BAFF and APRIL protect myeloma cells from apoptosis induced by interleukin 6 deprivation and dexamethasone

Abstract

Identification of growth factors in neoplasias may be a target for future therapies by blocking either growth factor receptor interaction or the induced pathway. Using gene expression profiling, we identified overexpression of 2 receptors for a proliferation-inducing ligand (APRIL) and B-cell activating factor (BAFF) in malignant plasma cells compared with normal plasma cells. APRIL and BAFF are involved in a variety of tumor and autoimmune diseases, including B-cell malignancies. We confirmed the expression of BAFF and APRIL receptors (B-cell maturation antigen [BCMA], transmembrane activator and calcium modulator and cyclophilin ligand interactor [TACI], and BAFF-R) in a majority of 13 myeloma cell lines and in the purified primary myeloma cells of 11 patients. APRIL and BAFF were potent survival factors for exogenous cytokine-dependent myeloma cell lines and were autocrine growth factors for the RPMI8226 and L363 autonomously growing cell lines. These factors activated nuclear factor (NF)-kappaB, phosphatidylinositol-3 (PI-3) kinase/AKT, and mitogen-activated protein kinase (MAPK) kinase pathways and induced a strong up-regulation of the Mcl-1 and Bcl-2 antiapoptotic proteins in myeloma cells. BAFF or APRIL was also involved in the survival of primary myeloma cells cultured with their bone-marrow environment, and protected them from dexamethasone (DEX)-induced apoptosis. Finally, the serum levels of BAFF and APRIL were increased about 5-fold in patients with multiple myeloma (MM) as compared with healthy donors. Altogether, these data suggest that APRIL/BAFF inhibitors may be of clinical value in MM.

Figures

Figure 1. Expression of BCMA. TACI. and BAFF-R in myeloma cells and normal plasmablasts

A. Expression of BCMA, TACI, and BAFF-R mRNA was analyzed by RT-PCR in 13 HMCLs, in CD138+ purified primary myeloma cells from six patients with intramedullary MM (1–6) and five patients with plasma cell leukemia (7–11), and in five normal in-vitro generated polyclonal plasmablastic cells (PPC). B cells and dendritic cells (DC) were used as positive and negative controls, respectively. B. Cell surface expression of receptors for BAFF by HMCLs was determined by flow cytometry using a biotinylated human BAFF-murine CD8 fusion protein and phycoerythrin-conjugated streptavidin. C. Cell surface expression of receptors for BAFF by primary myeloma cells and PPC was determined by flow cytometry using a biotinylated human BAFF-murine CD8 fusion protein and phycoerythrin-conjugated streptavidin.
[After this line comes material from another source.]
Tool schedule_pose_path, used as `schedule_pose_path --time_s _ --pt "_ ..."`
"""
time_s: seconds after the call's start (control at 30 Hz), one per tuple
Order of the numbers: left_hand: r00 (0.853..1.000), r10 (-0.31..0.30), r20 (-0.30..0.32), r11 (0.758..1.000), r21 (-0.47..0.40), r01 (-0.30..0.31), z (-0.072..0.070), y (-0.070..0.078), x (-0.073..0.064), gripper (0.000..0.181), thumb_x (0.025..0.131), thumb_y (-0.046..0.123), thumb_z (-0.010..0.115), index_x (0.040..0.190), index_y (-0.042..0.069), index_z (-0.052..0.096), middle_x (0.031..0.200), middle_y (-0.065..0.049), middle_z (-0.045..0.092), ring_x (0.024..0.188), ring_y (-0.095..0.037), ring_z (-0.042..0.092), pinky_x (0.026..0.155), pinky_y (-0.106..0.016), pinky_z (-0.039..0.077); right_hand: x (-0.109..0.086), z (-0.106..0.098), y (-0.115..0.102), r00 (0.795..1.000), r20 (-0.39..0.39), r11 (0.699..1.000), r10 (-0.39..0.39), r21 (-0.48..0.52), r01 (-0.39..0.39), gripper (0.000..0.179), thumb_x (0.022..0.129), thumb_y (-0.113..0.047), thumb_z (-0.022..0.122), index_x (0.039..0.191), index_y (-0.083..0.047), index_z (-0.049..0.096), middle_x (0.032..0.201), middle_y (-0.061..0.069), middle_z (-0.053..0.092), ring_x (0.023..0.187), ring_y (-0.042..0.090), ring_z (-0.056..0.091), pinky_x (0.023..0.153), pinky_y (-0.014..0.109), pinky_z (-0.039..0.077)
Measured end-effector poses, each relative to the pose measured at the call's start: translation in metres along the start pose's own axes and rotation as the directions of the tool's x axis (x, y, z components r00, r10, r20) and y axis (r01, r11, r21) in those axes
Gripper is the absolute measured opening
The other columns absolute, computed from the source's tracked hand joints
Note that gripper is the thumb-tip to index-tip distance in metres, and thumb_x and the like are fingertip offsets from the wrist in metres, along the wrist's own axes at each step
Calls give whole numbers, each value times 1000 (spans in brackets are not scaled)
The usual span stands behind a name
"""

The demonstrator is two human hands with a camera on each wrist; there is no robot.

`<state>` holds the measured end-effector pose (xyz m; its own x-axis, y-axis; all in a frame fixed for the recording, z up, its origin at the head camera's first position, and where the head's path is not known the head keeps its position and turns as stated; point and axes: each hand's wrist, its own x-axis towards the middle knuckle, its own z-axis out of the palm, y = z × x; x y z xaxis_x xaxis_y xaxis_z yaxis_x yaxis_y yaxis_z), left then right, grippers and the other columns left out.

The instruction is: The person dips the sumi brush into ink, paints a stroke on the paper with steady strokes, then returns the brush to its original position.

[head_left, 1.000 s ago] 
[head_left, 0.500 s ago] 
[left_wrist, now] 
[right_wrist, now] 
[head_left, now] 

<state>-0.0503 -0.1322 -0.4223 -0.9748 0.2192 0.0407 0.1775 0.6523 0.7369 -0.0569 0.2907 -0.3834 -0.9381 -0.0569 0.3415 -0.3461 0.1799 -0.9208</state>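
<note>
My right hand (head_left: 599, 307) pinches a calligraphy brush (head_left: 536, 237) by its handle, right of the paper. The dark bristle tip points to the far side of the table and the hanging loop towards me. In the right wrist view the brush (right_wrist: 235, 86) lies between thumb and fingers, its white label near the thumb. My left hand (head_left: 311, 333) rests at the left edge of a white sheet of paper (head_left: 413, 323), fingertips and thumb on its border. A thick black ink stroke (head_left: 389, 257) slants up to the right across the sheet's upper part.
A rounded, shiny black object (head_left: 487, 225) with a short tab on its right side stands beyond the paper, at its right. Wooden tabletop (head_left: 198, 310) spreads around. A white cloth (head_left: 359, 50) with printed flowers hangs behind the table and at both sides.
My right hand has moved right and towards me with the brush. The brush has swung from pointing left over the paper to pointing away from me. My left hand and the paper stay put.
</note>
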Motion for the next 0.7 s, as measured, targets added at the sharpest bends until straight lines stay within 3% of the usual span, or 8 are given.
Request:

Figure 2. Expression of BAFF and APRIL in myeloma cells and normal plasmablasts

A. Expression of BAFF and APRIL mRNA was analyzed by RT-PCR in 13 HMCLs, in CD138+ purified primary myeloma cells from six patients with intramedullary MM (1–6) and five patients with plasma cell leukemia (7–11), and in five normal in-vitro generated polyclonal plasmablastic cells (PPC). B cells and dendritic cells (DC) were used as negative and positive controls, respectively. B. Cell surface expression of BAFF was determined by flow cytometry using an anti BAFF antibody.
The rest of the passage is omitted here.